This page describes the mechanisms that can be used to extend and modify query execution within ARQ. Through these mechanisms, ARQ can be used to query different graph implementations and to provide different query evaluation and optimization strategies for particular circumstances. These mechanisms are used by TDB.
ARQ can be extended in various ways to incorporate custom code into a query. Custom filter functions and property functions provide ways to add application specific code. The free text search capabilities, using Apache Lucene, are provided via a property function. Custom filter functions and property functions should be used where possible.
Jena itself can be extended by providing a new implementation of
the Graph
interface. This can be used to encapsulate specific
specialised storage and also for wrapping non-RDF sources to look
like RDF. There is a common implementation framework provided by
GraphBase
so only one operation, the find
method, needs to be
written for a read-only data source.
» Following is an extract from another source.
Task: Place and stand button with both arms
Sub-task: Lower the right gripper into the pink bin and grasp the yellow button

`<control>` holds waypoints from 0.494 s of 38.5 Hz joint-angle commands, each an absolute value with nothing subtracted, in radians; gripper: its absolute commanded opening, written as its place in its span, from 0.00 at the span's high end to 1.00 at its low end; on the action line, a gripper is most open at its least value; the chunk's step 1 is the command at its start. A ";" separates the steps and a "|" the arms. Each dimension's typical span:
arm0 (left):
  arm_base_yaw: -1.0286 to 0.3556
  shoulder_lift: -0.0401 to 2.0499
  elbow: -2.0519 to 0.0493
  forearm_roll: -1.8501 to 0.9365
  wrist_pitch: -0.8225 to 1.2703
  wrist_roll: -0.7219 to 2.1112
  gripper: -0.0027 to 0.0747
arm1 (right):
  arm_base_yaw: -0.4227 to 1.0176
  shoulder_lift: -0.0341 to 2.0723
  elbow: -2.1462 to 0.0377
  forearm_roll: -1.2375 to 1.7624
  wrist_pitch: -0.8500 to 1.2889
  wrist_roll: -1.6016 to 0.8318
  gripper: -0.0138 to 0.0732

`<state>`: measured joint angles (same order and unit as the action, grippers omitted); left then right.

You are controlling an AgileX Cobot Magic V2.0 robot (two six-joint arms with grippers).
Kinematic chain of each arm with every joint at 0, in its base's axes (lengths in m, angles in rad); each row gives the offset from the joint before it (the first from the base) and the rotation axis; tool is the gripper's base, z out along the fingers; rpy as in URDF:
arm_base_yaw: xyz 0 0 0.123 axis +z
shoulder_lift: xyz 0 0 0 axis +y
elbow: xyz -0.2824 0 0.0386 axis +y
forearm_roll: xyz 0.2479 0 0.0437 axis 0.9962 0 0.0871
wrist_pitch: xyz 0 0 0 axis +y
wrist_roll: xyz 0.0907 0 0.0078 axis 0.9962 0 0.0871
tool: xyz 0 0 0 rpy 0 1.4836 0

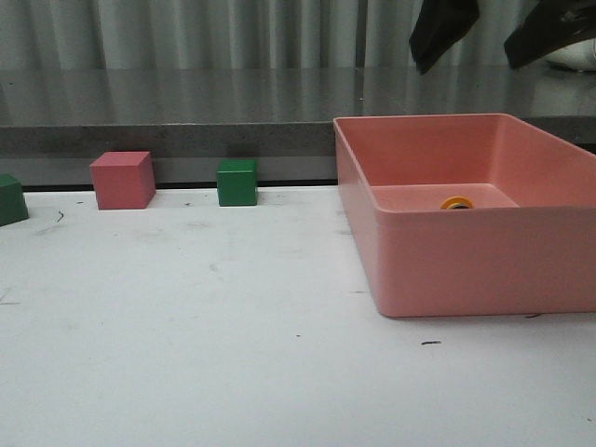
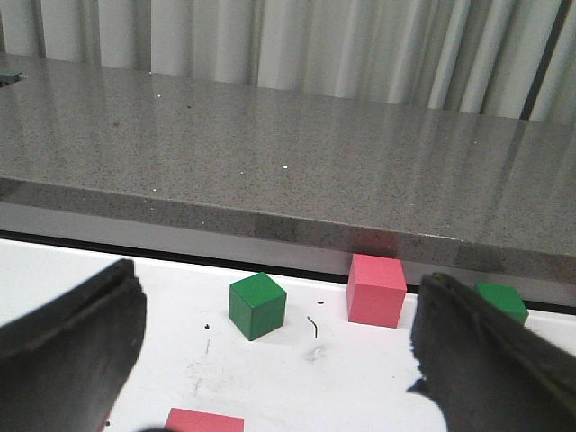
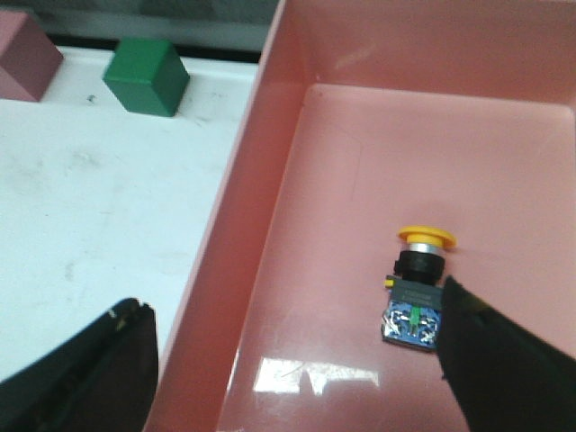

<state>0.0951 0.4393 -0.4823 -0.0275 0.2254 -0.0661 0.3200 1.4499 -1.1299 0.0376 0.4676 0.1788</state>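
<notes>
Front view: a salmon-pink, matte plastic rectangular bin (image 1: 447, 270) fills the right half of the frame on a scuffed white table (image 1: 186, 354). Only the round yellow cap of the small push-button (image 1: 456, 202) peeks over the bin's near wall, right of centre. At upper right hang two dark shapes, most likely the right gripper (image 1: 494, 33), well above the bin. A pink cube (image 1: 122, 180) and a green cube (image 1: 237, 182) sit at left centre, and another green block (image 1: 11, 199) sits at the left edge.

Left wrist view: the left gripper (image 2: 279, 360) has its black, rough-textured fingers (image 2: 67, 346) spread wide in the lower corners, holding nothing. Between them appear a green cube, a pink cube and a speckled grey stone ledge (image 2: 270, 153).

Right wrist view: the right gripper's fingers (image 3: 504, 369) are parted and empty. The button lies on its side on the glossy bin floor, right of centre: yellow mushroom cap, black cylindrical body, clear bluish contact block, just beside the lower-right finger.

The pick-up looks to be the step in hand, not yet made. The next move calls for descending and centring the right fingers around the black body before closing.
</notes>
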 commanded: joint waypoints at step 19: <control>0.096 0.452 -0.519 -0.033 0.146 -0.072 0.24 | 0.166 1.828 -1.479 0.052 0.706 0.229 0.10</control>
<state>0.0951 0.4393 -0.4823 -0.0275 0.2254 -0.0661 0.1683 1.8401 -1.4235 0.0441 0.7333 0.2335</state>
Basic find works well in many
cases, and the whole Jena API will be able to use the extension.
For higher SPARQL performance, ARQ can be extended at the
basic graph matching or
algebra level.
Applications writers who extend ARQ at the query execution level should be prepared to work with the source code for ARQ for specific details and for finding code to reuse. Some examples can be found arq/examples directory
- Overview of ARQ Query processing
- The Main Query Engine
- Graph matching and a custom StageGenerator
- OpExecutor
- Quads
- Mixed Graph Implementation Datasets
- Custom Query Engines
- Extend the algebra
Overview of ARQ Query Processing
The sequence of actions performed by ARQ to perform a query are parsing, algebra generation, execution building, high-level optimization, low-level optimization and finally evaluation. It is not usual to modify the parsing step nor the conversion from the parse tree to the algebra form, which is a fixed algorithm defined by the SPARQL standard. Extensions can modify the algebra form by transforming it from one algebra expression to another, including introducing new operators. See also the documentation on working with the SPARQL algebra in ARQ including building algebra expressions programmatically, rather than obtaining them from a query string.
Parsing
The parsing step turns a query string into a Query
object. The
class Query
represents the abstract syntax tree (AST) for the
query and provides methods to create the AST, primarily for use by
the parser. The query object also provides methods to serialize the
query to a string. Because this is from an AST, the string produced will be
very close to the original query with the same syntactic elements,
but without comments, and formatted with whitespace for
readability. It is not usually the best way to build a query
programmatically and the AST is not normally an extension point.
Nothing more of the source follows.